Das Jahr 1950 ist dann wieder ein wichtiger Meilenstein in der Geschichte der Salzburger Festspiele. Das Bundesgesetz über die Errichtung des "Salzburger Festspielfonds" gewährleistet eine solide wirtschaftliche Basis der Veranstaltung, Bert Brecht wird die österreichische Staatsbürgerschaft verliehen für die Zusage zur Mitarbeit auf Intervention von Gottfried von Einems (1947/48). Aber Brecht übersiedelt in die Deutsche Demokratische Republik (DDR), sein unvollendetes Festspielstück lösen einen Skandal aus, in dessen Sog Gottfried von Einems am 31. Oktober 1951 aus dem Festpieldirektorium ausgeschlossen wird.
Die weiteren Meilensteine sind
- 1955: Kokoschka entwirft die Ausstattung zur "Zauberflöte"
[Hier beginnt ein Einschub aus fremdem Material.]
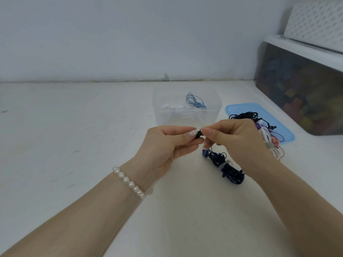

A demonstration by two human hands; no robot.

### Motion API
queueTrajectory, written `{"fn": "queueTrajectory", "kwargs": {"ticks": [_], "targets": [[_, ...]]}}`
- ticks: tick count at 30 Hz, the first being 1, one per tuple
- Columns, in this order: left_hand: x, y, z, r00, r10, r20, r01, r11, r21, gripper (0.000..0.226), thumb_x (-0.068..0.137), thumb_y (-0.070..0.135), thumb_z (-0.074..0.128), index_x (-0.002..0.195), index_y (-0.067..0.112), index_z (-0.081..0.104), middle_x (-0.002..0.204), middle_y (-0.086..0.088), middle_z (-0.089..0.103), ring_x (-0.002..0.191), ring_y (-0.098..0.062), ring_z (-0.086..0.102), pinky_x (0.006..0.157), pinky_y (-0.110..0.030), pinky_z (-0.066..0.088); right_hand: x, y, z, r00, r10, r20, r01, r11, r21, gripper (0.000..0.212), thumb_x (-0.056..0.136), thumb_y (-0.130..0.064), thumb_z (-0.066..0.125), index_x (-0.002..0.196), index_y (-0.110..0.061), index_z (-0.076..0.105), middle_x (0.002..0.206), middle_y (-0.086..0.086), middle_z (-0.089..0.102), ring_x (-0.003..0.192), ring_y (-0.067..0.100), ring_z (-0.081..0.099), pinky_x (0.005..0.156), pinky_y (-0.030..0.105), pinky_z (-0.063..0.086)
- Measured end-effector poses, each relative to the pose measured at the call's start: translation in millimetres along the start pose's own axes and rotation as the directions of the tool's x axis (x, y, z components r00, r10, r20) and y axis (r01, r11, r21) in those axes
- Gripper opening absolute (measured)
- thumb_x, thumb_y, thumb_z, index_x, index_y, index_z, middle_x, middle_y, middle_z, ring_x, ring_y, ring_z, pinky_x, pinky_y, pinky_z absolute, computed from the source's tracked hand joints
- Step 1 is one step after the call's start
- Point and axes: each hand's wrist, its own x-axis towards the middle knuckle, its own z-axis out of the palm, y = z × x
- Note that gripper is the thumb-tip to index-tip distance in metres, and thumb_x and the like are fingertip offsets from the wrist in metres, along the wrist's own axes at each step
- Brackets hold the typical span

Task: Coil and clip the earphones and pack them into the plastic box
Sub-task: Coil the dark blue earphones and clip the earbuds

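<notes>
Clear box (187,115) holds two packed sets. Left hand (167,143) and right hand (235,138) pinch black earbud (199,135); navy coil (225,166) clipped, dangling below. Pile (267,134) on lid (239,108) left.

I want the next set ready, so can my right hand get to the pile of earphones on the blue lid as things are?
Probably yes. The right hand is beside the pile on the blue lid, nothing between them, but it is pinching a small black piece.

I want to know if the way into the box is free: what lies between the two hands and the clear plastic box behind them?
Head view: only bare white table separates the left hand and right hand from the clear plastic box.
</notes>
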Motion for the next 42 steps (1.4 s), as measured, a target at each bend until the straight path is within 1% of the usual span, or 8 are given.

- 1956 - 1960: Herbert von Karajan ist künstlerischer Leiter der Festspiele
- 1957: das Berliner Philharmonische Orchester kommt ab diesem Jahr nun jährlich zu den Festspielen
- 1960: Eröffnung des Großen Festspielhauses, das von Clemens Holzmeister erbaut wurde
- 1964: Herbert von Karajan wird in das Festspieldirektorium berufen
- 1967: Gründung und künstlerische Leitung der Osterfestspiele durch Herbert von Karajan
- 1973: Gründung der Pfingstfestspiele durch Herbert von Karajan
- 1997: Gründung der ab 1998 dann jährlich stattfindenden Salzburger Festspiele Pfingsten Barock unter der künstlerischen Leitung von Hans Landesmann
Intendanten
Präsidenten
- ...
- Josef Kaut: von 1971 bis 1982
- ...
- Helga Rabl-Stadler: seit 1995
Meilensteine
Mozart 22
Der Meilenstein in der jüngsten Geschichte der Salzburger Festspiele war das Projekt Mozart 22 während des Festspielsommers 2006, als aus Anlass des 250. Geburtstages von Wolfgang Amadeus Mozart sämtliche Opernwerke aufgeführt wurden. Im Oktober 2006 erschien das Projekt auf DVD.
Sonstiges
Prominente Zwischenfälle
Ernst August Prinz von Hannover, mit Prinzessin Caroline von Monaco verheiratet, hat Zeugenaussagen zufolge bei der Salzburger Festspiele 1999 eine Fotografin getreten. Bei der Gerichtsverhandlung sagte die Fotografin, der Prinz habe in Salzburg nach einer höflichen Anfrage, ob sie ihn fotografieren dürfe, getobt und ihr ins Gesäß getreten.
Eine Institution
Fürstin Marianne zu Sayn-Wittgenstein-Sayn wird 1919 in Salzburg als Tochter von Friedrich Baron Mayr-Melnhof und seiner Frau Maria Anna Gräfin von Meran geboren und wächst in Schloss Glanegg bei Salzburg als Älteste von neun Geschwistern auf. Nach der Matura 1938 studiert sie in München an der renommierten Blocherer Kunstschule Kunst. Bereits 1935 hat Baronesse Marianne von ihren Eltern ihren ersten Fotoapparat erhalten und wird von da an von einer Faszination für die Fotografie ergriffen, die sie ihr Leben lang begleiten wird.
Ihr Fotoapparat und ihre Einladungen gehören zu den Salzburger Festspielen wie Mozart zu Salzburg!